Task item:
Give a count of the lines below that have the string "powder" in them, with no other words.

- Opening Delimiter -

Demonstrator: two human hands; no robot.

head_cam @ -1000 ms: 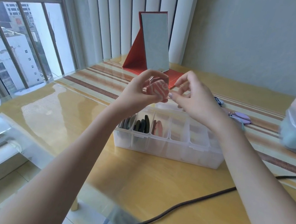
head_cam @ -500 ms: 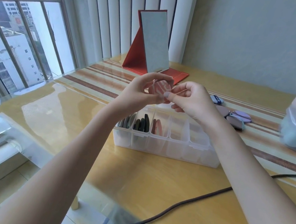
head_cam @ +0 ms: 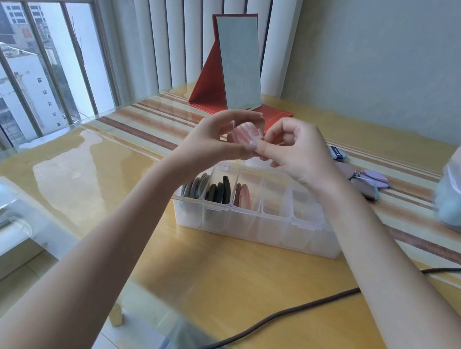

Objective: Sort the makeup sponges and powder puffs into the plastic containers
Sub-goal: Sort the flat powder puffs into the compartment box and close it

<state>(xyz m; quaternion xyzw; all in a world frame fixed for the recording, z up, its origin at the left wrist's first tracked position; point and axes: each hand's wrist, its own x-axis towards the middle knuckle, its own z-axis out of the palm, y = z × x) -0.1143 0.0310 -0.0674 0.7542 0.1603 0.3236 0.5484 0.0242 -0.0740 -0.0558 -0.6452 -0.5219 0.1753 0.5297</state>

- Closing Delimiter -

Result of the task:
2